>>

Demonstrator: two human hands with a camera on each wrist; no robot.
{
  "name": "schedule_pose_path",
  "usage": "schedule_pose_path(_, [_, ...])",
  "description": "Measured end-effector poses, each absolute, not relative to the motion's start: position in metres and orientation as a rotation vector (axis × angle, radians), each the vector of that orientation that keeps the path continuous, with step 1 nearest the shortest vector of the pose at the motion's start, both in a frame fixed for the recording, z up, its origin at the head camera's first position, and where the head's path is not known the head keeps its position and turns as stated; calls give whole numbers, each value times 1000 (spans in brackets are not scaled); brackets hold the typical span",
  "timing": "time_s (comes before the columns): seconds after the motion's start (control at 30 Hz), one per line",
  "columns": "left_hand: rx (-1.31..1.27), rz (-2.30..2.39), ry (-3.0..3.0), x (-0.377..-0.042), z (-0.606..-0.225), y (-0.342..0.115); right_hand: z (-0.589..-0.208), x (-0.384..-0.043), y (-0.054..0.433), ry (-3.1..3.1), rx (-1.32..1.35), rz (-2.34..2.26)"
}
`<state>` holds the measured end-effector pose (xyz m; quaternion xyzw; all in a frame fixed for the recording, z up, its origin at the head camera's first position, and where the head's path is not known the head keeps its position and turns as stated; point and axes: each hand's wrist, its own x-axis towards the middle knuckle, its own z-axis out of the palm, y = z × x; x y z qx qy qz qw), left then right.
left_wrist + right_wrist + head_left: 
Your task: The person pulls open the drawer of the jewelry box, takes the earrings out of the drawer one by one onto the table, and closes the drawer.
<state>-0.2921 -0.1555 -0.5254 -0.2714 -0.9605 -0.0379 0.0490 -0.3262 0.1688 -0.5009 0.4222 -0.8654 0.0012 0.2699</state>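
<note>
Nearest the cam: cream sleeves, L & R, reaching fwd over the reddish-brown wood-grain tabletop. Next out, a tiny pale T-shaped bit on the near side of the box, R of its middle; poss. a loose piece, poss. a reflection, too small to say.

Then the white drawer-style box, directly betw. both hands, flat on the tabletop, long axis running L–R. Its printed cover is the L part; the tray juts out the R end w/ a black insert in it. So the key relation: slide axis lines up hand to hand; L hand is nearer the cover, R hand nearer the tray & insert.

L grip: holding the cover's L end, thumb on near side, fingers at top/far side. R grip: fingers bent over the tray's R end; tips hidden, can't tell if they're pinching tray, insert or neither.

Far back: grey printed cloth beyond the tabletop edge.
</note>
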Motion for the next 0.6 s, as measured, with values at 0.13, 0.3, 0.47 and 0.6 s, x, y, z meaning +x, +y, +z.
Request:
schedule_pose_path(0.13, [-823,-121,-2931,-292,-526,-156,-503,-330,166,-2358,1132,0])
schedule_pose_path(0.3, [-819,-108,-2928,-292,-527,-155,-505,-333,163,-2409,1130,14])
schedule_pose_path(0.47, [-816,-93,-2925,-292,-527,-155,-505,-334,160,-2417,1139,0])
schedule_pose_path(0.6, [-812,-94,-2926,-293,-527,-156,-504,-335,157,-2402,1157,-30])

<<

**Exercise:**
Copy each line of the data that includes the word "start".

**Response to the task:**
  "description": "Measured end-effector poses, each absolute, not relative to the motion's start: position in metres and orientation as a rotation vector (axis × angle, radians), each the vector of that orientation that keeps the path continuous, with step 1 nearest the shortest vector of the pose at the motion's start, both in a frame fixed for the recording, z up, its origin at the head camera's first position, and where the head's path is not known the head keeps its position and turns as stated; calls give whole numbers, each value times 1000 (spans in brackets are not scaled); brackets hold the typical span",
  "timing": "time_s (comes before the columns): seconds after the motion's start (control at 30 Hz), one per line",

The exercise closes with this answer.